Police staked out the bridge early that morning, and Kirke said that the officers approached them.
"They came up and talked to us and decided it was an April Fool, that we couldn't possibly be considering throwing ourselves off the bridge with a bit of rope," Kirke said. "So they wandered off again, and that was our chance."
So with the vigilant eye of the law temporarily looking elsewhere, Kirke took the leap.
"The main thing going through my mind was 'whoooppeeee', really, in one word," he said. "It's a completely different feeling to anything else, traveling through the air at that speed.
"I didn't fasten my top hat, so the wind blew it off," he added.
Upon realizing that it was not an April Fool's joke, the police returned, hauled up the men, and promptly arrested them.
"We were taken to the cells, but it was alright really," said Kirke. "The police were very amiable. Although bemused is the word, rather than amused.
"They brought us in for the half-drunken bottles of wine we'd left at the bridge, and we were fined or something," he remembered.
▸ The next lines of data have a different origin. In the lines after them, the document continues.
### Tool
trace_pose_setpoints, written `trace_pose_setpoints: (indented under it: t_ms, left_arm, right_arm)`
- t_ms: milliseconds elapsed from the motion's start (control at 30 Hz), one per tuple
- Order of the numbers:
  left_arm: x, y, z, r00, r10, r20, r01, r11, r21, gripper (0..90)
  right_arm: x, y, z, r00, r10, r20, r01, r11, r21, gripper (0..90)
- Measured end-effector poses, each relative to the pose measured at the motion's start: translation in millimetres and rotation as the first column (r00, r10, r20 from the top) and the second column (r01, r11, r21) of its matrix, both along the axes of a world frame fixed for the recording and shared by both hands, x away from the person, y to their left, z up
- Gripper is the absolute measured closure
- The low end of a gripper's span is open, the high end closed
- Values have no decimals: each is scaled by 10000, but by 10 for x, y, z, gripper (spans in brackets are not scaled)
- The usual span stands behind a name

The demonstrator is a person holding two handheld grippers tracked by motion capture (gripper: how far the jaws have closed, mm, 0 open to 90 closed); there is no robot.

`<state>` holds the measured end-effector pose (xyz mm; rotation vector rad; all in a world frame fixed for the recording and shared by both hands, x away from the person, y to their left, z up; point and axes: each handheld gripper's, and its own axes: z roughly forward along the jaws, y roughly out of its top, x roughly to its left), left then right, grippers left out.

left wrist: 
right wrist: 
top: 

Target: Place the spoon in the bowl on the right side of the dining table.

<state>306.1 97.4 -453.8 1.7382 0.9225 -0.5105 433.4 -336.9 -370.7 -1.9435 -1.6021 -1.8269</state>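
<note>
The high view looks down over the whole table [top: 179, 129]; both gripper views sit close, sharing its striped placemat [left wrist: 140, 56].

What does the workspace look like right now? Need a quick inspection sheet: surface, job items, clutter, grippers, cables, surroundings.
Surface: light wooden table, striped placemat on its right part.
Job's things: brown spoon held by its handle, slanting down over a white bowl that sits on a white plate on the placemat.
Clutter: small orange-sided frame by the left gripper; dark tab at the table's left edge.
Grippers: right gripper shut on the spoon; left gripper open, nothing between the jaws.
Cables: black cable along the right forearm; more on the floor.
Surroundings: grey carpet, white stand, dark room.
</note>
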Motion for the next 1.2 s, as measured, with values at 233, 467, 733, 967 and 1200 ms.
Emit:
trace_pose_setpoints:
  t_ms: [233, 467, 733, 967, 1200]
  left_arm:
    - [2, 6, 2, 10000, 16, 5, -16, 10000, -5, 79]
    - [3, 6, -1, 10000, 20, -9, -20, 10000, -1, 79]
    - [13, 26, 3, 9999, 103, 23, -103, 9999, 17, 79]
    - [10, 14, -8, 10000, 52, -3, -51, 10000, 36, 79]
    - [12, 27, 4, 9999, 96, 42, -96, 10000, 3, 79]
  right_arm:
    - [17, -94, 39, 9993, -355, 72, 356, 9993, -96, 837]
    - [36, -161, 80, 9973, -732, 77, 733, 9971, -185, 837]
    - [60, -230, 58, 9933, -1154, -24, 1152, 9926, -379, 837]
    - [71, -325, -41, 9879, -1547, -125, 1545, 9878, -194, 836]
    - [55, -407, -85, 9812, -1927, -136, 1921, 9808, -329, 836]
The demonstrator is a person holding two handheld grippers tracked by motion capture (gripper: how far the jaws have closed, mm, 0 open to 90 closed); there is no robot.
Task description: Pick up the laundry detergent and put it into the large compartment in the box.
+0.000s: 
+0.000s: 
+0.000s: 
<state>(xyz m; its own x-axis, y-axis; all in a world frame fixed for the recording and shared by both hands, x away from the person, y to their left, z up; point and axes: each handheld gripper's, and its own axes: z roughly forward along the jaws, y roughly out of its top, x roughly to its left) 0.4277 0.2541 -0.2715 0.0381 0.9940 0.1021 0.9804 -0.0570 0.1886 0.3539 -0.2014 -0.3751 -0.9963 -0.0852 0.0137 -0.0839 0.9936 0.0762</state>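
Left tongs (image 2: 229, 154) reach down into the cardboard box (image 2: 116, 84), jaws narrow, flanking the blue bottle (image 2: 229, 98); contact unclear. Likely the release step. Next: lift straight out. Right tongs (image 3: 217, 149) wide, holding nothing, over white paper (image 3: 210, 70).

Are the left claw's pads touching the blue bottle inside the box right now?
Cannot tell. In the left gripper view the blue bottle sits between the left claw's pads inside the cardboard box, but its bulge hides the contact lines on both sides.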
In the 40 years since, Kirke has rocked and rolled from one adventure to another, taking bungee jumping around the world with the Dangerous Sports Club-and it eventually took off in New Zealand.
"I am pleased it took off, it was what we hoped for at the time," he added.
The Suspension Bridge and the authorities now take an even more dim view of such antics in comparison to 1979, but Kirke did manage to repeat his stunt again on the 21st anniversary of his first jump-with his lawyer driving the getaway car.